If your students are writing horrible sentences, it doesn’t matter how many times you explain the need for more forethought and care. On the next assignment, without proper instruction and guidance, they will do the same. Combining sentences, which should be one of the basic skills of the English language, is often skipped in earlier grades. When teachers see that their students can read and comprehend more complex syntax, the writing skill is not reinforced. However, this often hampers students in the later grades. Fortunately the process can be reversed—or stopped in its tracks before it starts—with a strong foundation in combining sentences.

Examples from Reading

A primary teaching of combining sentences should begin with reading and instruction instead of isolated examples on a board. You may, for instance, start out by asking students how they know to end once sentence and begin another. There will be a variety of correct answers to the question, which you can write on the chalk board. Next, take an example from a recent short story covered in class, and have the students notice the choices that the author made when ending sentences and beginning new ones. Explain to your students that, although the author made some excellent choices, there are plenty of other options. Use the text to combine sentences and break them apart. Use different techniques such as breaking two sentences into three, or combining the tail end of a sentence with the sentence following. This project will demonstrate not only the choices of the author, but the skills of the pupils themselves to make reasonable sentence combination decisions.

Write a Bad Paragraph

Oftentimes, teachers will harp on the need for editing and peer-editing without demonstrating to the students what type of editing is needed. When they’ve pored over their work for perhaps hours at a time, it is difficult for them to reckon with their own faults. A great teaching strategy for sentence combination is to introduce an unfamiliar piece of text that is poorly written, and allow them to combine the sentences together for a more coherent whole. Once the students have the basic understanding of how and why sentences are combined in various configurations, you can use their reading to demonstrate examples of bad sentences. Take a paragraph of text from a short story recently covered and re-write it so that the sentences are short, choppy, and entirely without transition. Alternatively, you can write a paragraph of your own. Have them edit the paragraph as a class, and then write their own “bad prose” for a friend to combine sentences as homework.

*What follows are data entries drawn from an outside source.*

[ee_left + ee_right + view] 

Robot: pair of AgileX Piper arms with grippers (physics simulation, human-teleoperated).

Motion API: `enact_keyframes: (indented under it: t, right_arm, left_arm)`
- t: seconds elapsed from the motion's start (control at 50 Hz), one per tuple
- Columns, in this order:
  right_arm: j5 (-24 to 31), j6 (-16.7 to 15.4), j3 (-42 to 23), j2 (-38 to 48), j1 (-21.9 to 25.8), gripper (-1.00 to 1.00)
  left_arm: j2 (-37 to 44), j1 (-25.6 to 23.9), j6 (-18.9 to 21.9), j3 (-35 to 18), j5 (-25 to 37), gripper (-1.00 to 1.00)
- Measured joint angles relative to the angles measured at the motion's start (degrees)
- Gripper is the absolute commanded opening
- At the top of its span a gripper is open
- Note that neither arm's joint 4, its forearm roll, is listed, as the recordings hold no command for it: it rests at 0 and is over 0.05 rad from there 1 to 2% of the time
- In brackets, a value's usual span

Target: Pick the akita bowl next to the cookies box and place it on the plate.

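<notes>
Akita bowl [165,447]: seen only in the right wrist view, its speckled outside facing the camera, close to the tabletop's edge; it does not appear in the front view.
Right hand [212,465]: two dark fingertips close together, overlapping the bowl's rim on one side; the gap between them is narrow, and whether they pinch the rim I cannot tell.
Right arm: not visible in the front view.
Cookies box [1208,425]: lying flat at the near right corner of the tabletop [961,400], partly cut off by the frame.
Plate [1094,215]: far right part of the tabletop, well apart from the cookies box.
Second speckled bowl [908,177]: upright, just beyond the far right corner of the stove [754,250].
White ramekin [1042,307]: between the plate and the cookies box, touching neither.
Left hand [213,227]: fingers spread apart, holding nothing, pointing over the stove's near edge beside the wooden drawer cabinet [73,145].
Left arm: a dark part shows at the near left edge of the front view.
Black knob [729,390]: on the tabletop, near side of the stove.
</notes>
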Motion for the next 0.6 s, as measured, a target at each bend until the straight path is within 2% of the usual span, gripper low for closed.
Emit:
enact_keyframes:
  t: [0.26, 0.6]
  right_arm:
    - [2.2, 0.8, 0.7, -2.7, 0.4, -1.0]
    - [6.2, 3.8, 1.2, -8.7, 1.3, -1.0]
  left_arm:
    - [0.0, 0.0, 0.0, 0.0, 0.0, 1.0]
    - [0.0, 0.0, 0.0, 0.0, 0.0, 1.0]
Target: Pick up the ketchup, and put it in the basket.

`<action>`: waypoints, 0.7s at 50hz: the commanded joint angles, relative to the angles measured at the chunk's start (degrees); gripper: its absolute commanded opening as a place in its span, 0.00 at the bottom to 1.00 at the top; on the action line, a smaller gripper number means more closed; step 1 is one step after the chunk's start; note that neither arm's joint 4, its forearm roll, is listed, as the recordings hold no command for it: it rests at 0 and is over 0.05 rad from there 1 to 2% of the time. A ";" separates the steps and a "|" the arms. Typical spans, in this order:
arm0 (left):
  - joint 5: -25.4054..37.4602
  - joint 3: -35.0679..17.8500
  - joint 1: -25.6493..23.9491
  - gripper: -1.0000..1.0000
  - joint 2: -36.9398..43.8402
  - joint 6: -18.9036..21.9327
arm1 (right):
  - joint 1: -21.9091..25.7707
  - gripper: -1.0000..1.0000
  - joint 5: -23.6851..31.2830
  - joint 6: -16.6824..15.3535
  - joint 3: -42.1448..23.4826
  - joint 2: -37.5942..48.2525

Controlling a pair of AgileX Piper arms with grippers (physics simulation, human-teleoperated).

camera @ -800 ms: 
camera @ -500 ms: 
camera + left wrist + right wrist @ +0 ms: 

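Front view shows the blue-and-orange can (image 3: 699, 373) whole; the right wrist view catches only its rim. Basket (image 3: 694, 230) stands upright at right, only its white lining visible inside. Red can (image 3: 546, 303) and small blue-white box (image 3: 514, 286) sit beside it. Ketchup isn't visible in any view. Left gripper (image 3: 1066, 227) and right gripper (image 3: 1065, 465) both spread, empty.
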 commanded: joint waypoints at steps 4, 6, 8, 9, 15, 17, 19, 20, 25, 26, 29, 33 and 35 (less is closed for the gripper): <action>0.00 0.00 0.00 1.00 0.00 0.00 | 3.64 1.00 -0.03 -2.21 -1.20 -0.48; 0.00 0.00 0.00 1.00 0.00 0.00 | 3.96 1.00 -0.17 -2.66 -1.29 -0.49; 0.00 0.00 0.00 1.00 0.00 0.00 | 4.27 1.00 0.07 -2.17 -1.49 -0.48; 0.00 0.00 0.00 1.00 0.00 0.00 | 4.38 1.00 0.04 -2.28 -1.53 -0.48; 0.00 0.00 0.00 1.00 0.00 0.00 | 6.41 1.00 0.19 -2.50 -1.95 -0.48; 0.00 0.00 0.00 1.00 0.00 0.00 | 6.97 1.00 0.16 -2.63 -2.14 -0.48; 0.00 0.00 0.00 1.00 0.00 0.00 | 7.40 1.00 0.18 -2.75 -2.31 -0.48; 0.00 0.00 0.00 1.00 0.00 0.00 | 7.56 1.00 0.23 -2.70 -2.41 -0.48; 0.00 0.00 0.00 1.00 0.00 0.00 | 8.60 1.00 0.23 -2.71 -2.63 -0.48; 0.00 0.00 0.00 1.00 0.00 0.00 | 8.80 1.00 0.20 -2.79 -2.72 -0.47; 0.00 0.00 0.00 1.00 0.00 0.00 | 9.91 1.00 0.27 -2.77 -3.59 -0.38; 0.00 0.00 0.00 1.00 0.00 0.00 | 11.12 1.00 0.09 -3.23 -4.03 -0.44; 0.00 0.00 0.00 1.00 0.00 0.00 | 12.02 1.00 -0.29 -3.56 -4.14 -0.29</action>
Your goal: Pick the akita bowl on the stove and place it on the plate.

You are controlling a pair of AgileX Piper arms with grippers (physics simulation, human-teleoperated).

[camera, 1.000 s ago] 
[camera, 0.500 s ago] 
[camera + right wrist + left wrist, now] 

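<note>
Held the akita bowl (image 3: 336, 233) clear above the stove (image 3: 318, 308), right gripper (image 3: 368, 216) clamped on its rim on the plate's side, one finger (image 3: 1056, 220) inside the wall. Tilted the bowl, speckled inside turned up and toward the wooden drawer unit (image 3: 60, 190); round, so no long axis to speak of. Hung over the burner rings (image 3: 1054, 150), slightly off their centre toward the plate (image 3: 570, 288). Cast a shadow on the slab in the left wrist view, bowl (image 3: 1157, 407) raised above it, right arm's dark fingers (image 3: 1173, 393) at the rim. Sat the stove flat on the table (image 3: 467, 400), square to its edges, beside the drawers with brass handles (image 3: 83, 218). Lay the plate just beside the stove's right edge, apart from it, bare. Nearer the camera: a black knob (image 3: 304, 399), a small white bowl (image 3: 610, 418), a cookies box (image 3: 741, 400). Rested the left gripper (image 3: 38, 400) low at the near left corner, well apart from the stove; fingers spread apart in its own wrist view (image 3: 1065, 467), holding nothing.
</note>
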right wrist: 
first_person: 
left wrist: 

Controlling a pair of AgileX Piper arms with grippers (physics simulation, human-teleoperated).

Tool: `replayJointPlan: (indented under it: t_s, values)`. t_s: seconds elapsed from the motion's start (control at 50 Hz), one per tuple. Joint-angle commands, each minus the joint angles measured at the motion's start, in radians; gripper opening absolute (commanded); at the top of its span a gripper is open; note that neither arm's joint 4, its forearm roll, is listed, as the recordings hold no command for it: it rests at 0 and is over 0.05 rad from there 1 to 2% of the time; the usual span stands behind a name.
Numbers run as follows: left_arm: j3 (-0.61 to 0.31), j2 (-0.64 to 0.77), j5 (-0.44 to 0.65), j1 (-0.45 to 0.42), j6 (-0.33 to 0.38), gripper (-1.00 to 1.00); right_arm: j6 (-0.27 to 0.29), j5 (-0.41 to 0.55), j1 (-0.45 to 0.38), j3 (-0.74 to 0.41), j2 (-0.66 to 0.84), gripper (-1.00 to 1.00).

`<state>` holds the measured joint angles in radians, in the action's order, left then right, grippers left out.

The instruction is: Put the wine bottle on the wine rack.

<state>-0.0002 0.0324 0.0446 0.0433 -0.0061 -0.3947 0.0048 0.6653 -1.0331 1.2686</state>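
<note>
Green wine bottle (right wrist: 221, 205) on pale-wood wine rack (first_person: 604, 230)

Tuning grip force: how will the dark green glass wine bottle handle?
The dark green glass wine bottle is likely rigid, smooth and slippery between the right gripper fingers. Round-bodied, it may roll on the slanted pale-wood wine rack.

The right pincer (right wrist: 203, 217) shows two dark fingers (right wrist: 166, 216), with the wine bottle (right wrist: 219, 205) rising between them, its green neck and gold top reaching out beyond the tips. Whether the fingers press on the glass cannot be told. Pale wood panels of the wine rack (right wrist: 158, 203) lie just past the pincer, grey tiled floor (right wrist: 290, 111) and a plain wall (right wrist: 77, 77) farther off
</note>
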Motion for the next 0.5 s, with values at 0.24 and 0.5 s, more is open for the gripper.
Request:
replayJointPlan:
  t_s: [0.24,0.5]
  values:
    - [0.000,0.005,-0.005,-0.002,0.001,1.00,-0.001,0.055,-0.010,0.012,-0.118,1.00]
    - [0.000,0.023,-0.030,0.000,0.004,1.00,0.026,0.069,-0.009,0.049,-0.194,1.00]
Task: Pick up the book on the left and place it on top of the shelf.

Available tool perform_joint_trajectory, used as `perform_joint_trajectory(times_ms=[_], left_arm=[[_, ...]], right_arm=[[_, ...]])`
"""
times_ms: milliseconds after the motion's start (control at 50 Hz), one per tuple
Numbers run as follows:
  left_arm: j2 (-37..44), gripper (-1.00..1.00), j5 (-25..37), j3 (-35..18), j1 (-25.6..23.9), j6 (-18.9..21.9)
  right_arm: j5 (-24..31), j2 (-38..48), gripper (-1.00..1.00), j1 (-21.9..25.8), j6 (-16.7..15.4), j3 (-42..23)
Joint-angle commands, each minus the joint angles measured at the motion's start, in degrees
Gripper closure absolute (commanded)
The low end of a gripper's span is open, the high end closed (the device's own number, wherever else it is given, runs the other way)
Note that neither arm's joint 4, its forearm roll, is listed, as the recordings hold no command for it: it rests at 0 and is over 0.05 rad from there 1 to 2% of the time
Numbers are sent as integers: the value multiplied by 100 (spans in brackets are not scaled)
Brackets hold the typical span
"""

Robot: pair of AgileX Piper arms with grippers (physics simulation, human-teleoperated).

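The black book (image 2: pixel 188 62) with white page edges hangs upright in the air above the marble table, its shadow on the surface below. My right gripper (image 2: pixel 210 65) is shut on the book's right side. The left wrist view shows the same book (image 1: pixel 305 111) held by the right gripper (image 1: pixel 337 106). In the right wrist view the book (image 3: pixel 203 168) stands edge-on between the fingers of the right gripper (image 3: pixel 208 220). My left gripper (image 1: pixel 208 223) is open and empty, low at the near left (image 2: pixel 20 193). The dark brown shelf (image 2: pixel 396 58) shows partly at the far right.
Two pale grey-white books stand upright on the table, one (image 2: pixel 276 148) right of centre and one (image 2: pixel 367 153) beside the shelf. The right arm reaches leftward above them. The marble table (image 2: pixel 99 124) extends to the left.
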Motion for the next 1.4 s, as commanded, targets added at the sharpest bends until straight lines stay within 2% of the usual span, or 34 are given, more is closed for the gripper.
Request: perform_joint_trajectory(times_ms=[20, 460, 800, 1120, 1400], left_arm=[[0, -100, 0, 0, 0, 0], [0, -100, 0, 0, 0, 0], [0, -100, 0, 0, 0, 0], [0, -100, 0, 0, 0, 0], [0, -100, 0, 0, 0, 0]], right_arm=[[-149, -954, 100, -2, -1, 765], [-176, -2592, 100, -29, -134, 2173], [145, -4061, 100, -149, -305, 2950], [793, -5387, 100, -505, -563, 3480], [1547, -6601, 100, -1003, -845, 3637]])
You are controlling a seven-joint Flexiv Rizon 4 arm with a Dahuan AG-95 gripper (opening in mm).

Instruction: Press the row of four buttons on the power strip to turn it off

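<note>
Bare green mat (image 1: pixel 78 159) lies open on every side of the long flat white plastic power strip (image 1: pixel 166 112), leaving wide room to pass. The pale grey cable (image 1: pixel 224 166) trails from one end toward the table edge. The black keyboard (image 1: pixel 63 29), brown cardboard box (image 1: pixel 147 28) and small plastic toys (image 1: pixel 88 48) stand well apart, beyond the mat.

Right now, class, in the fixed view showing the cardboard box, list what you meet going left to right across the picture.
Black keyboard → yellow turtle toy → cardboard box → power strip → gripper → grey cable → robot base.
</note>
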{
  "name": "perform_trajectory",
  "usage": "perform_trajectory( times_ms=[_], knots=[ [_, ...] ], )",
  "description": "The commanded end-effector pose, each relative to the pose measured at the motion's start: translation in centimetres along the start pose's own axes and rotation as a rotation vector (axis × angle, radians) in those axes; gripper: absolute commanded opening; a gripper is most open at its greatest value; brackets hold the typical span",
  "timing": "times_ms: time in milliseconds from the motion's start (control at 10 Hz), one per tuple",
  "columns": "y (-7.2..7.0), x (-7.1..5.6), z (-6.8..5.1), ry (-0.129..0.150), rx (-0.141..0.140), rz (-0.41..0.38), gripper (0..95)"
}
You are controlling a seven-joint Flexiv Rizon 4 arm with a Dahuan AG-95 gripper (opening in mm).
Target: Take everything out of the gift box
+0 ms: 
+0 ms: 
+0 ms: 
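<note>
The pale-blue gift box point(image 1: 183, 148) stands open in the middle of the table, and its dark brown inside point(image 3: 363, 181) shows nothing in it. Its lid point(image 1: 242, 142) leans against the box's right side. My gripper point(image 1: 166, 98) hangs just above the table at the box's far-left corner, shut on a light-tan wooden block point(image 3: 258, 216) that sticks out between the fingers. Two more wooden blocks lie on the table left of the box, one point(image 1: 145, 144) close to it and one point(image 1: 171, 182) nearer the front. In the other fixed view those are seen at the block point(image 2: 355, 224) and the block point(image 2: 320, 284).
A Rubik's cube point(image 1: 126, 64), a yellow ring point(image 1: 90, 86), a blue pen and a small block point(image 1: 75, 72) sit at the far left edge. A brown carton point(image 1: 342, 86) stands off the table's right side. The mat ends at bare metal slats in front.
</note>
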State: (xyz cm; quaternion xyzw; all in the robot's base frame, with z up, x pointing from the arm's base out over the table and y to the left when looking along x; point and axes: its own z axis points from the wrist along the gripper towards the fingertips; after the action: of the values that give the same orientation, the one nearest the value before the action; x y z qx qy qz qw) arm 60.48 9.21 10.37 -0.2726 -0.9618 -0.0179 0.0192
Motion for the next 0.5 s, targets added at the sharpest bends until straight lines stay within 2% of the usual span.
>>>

Explain the Formal Elements

At this point, you can begin explaining to students the fundamental elements that make for a good sentence. Whereas before they would not have understood the grammatical backbone on which your lessons are built, by now they will be prepared to hear why sentences function the way they do. Focus on grammar and concrete images and build from this. A main part of this unit will be explaining the difference between subordinating and coordinating conjunctions, and then reinforcing how punctuation can make these decisions stronger. While these elements of grammar are sure to be lost of some students, make them extremely simple at first, focusing on the seven coordinating conjunctions and then moving onto the possibilities allowed by the subordinating.

Seek Activities

As always, these lessons will become boring and dry without a variety of activities to keep students interested. Get them into the lesson, allowing them to act out the parts of sentences and having one or two students at a time play conjunctions. Puzzles, timed activities, and word searches will all be valuable tools. If all else fails, look for interactive games online that pique the interest of the students. In this age of technology, there is no reason to forego the more colorful and entertaining possibilities of the internet for the more banal workbook activities to which the students are probably accustomed. Combine video (Conjunction Junction is still fun!), audio, written, and oral exercises for the best possible results. Remember, it takes only one particularly memorable activity for the concept to become entrenched in the mind of a student.